I recently finished leading a 12-class poetry residency for the Telling Room at the Junior High School in Wells, ME. I can’t show you any pictures of the students themselves, because of protection rules, so the image is a teaser from the cover the chapbook that their poems will appear in. It has to do with eggs…

This was actually the first time I’ve led a long residency in a school. I’ve done many shorter visits, and I’ve run my own year-long creative writing group while teaching high school English, but I’ve never had the chance to come in as a visiting writer and work repeatedly with the same students. It was, of course, wonderful to get to know the students well and see them growing as poets.

My main goal for this residency was for the students to learn how poems are not prose: chiefly, how they are built of lines, rather than sentences.

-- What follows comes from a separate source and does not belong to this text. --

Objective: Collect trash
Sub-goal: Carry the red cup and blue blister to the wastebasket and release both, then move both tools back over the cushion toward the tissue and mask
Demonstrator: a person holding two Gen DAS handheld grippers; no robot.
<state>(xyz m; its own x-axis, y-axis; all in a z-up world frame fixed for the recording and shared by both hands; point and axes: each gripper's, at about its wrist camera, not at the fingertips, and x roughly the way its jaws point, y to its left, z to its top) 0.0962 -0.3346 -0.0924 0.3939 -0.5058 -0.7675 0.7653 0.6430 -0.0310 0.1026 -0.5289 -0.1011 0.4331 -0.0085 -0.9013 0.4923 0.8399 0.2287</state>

I focused on this because I’ve seen a lot of writing from aspiring poets that looks and sounds like prose chopped into lines. I’d also just had similar advice from Charlie Simic in the final stages of my MFA thesis for UNH, when he said I was thinking too much about the sentence, and not enough about the line. Which was true, and when I corrected it the poems got better.

So from the outset, I had the students working with lines rather than sentences; and fragmentation rather than completeness. We began with a cut-up exercise where they built single lines out of words from magazines, then progressed to looking at how to juxtapose isolated phrases from a freewrite to make a first draft of a poem. The students, who were phenomenally engaged and smart, got it right away, and never lost their sense of the line all through the remaining sessions.

Of course every benefit also brings problems (or as David Rivard likes to say, In your strength is your weakness), and as we progressed with drafting I realized that many students had strayed too far towards omission and ellipsis, and had poems that were evocative but didn’t convey enough basic context for the experience to make sense. But with the help of my many wonderful Telling Room volunteers, and the class teacher Julie, we worked on filling in those details.

The result was a really great book. I was supposed to select 3 poems for consideration for the Telling Room’s annual best-of anthology, but I couldn’t choose fewer than 8. And that missed out the most fun poem about a knight facing death-by-dragon that you’re ever likely to read…

Many thanks to everyone who made it possible: Julie the teacher, Telling Room volunteers Clare, Elizabeth, and Patty, and of course all the Telling Room staff. Next up for me is another Telling Room residency in Shapleigh School, Kittery ME, this time on personal narratives. I’m looking forward to another extended teaching opportunity.